Recently I'd changed things to always send host sized pages,
and that breaks if we have say a 1025MB guest on 2MB hugepages.
Unfortunately we can't just make that illegal since it would break
migration from/to existing oddly configured VMs.
Symptom: qemu-system-x86_64: Illegal RAM offset
40100000
as it transmits the fraction of the hugepage after the end
of the RAMBlock (may also cause a crash on the source
- possibly due to clearing bits after the bitmap)

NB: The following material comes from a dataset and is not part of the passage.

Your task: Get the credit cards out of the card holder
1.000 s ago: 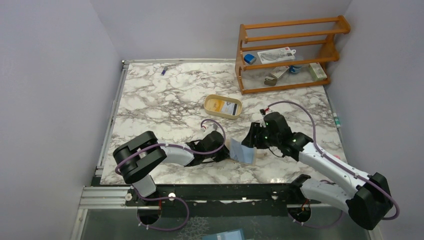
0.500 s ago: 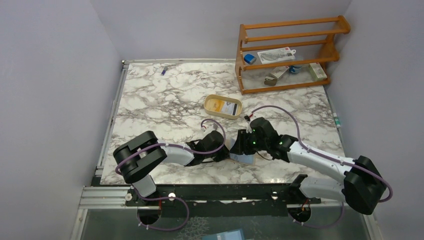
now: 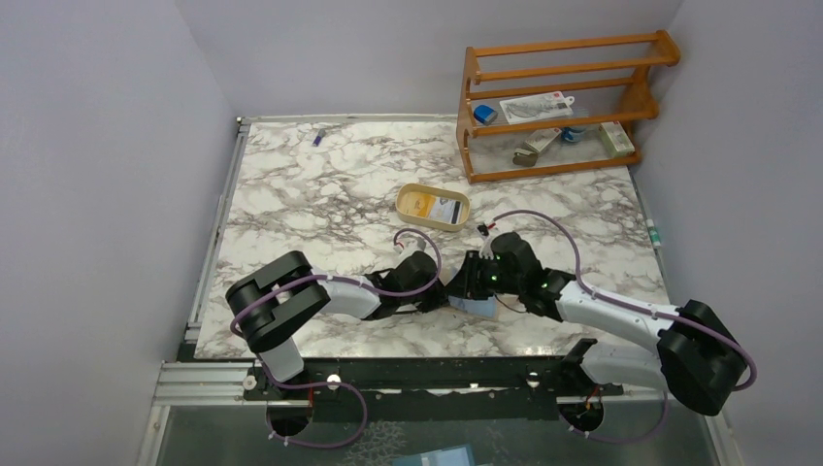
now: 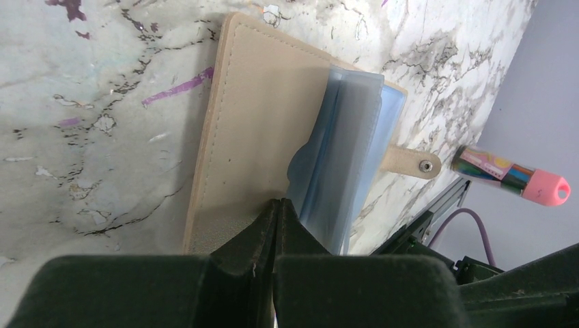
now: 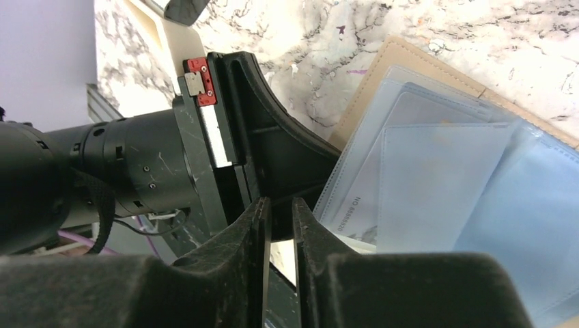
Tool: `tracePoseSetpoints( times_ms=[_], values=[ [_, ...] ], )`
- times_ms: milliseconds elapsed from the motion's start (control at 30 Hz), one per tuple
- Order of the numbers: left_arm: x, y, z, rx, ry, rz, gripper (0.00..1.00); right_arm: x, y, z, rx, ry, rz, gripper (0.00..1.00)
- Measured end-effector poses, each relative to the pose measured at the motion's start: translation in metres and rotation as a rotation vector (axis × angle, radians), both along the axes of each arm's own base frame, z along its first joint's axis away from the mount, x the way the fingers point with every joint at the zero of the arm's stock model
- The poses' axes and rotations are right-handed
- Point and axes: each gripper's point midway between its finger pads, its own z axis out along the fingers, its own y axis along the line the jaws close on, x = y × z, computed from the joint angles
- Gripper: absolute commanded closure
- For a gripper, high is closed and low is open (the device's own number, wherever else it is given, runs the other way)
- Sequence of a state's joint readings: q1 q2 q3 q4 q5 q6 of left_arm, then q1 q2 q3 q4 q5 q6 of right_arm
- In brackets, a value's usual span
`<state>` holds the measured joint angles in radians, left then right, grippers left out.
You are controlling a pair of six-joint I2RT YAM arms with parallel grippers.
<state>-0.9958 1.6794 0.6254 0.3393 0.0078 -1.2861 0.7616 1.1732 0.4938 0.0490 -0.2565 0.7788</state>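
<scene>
The card holder (image 3: 477,305) lies open near the table's front edge, beige outside (image 4: 259,123), with pale blue sleeves (image 4: 345,157) and a snap tab (image 4: 411,162). A bluish-white card (image 5: 382,171) sits in the sleeves (image 5: 478,198). My left gripper (image 3: 443,295) is shut, its tips (image 4: 278,205) pressing on the beige flap. My right gripper (image 3: 473,282) hangs over the sleeves' left edge, jaws a narrow gap apart (image 5: 280,205), nothing between them. A yellow-orange card (image 3: 419,202) and a second card (image 3: 447,210) lie in the oval tray.
The oval tan tray (image 3: 406,192) stands behind the grippers. A wooden rack (image 3: 553,97) with small items stands at the back right. A pink-capped pen (image 4: 512,176) lies by the table's right edge (image 3: 652,233). A small purple item (image 3: 317,137) lies at the back left.
My right gripper has moved left and down to the card holder, close to the left gripper. The raised blue sleeves have come down. The left arm has barely shifted.
</scene>
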Motion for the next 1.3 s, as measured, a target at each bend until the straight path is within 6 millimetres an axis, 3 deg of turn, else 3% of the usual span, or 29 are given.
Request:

Reported-by: Yumei Huang <yuhuang@redhat.com>
Red Hat bug: https://bugzilla.redhat.com/show_bug.cgi?id=
1449037
Signed-off-by: Dr. David Alan Gilbert <dgilbert@redhat.com>
Reviewed-by: Juan Quintela <quintela@redhat.com>
Signed-off-by: Juan Quintela <quintela@redhat.com>
* a host page in which case the remainder of the hostpage is sent.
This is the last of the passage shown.